## Raw data
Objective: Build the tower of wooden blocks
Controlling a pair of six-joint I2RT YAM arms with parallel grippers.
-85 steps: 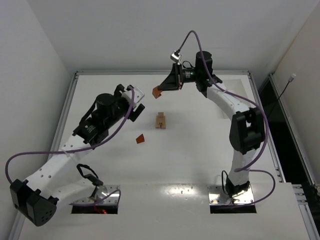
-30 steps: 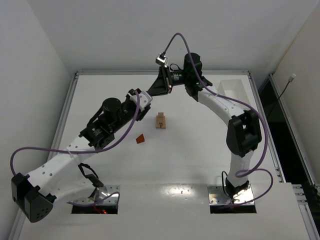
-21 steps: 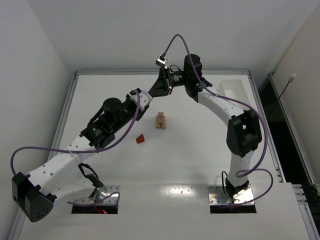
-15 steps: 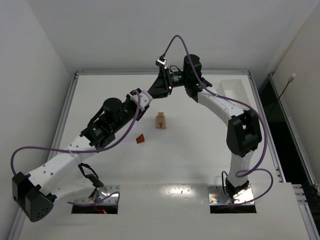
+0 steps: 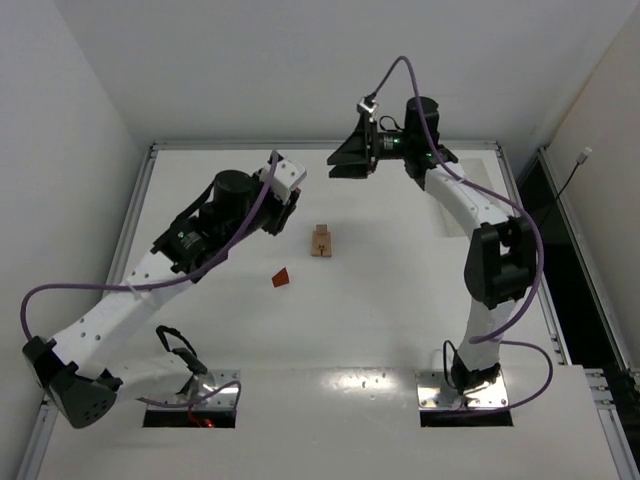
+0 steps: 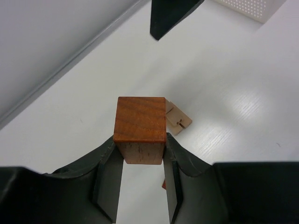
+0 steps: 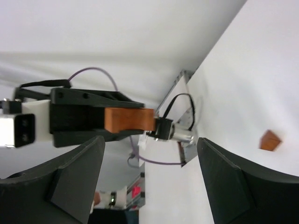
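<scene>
Counting from the top view, I find two hands and two lots of wood on the tabletop [image 5: 400,320]. One is a low tan tower [image 5: 321,241], and I cannot count its pieces. The other is a small reddish piece [image 5: 282,278]. The tower lies just right of the left hand [image 5: 282,212], between it and the right hand [image 5: 338,162]. The small reddish piece lies nearer the bases than the left hand. From here I cannot tell what either hand holds.

Through the left wrist camera I count one reddish-brown block [image 6: 140,119], clamped upright between the left hand's two fingers and lifted clear of the tabletop. The tower sits below, just right of that block. A white tray [image 6: 254,7] shows at the far right.

Through the right wrist camera the right hand's fingers stand wide apart and hold nothing. Framed between them is the left hand gripping its block, and the small reddish piece is off to the right.
</scene>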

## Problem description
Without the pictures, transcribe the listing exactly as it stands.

## Reply to the task
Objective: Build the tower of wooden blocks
Controlling a pair of six-joint I2RT YAM arms with parallel grippers.
-85 steps: 
-30 steps: 
-21 steps: 
-15 steps: 
+0 steps: 
+0 steps: 
+0 steps: 
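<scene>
Counting from the top view, I find two hands and two lots of wood on the tabletop [image 5: 400,320]. One is a low tan tower [image 5: 321,241], and I cannot count its pieces. The other is a small reddish piece [image 5: 282,278]. The tower lies just right of the left hand [image 5: 282,212], between it and the right hand [image 5: 338,162]. The small reddish piece lies nearer the bases than the left hand. From here I cannot tell what either hand holds.

Through the left wrist camera I count one reddish-brown block [image 6: 140,119], clamped upright between the left hand's two fingers and lifted clear of the tabletop. The tower sits below, just right of that block. A white tray [image 6: 254,7] shows at the far right.

Through the right wrist camera the right hand's fingers stand wide apart and hold nothing. Framed between them is the left hand gripping its block, and the small reddish piece is off to the right.
</scene>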

Nothing else is left to add to this answer.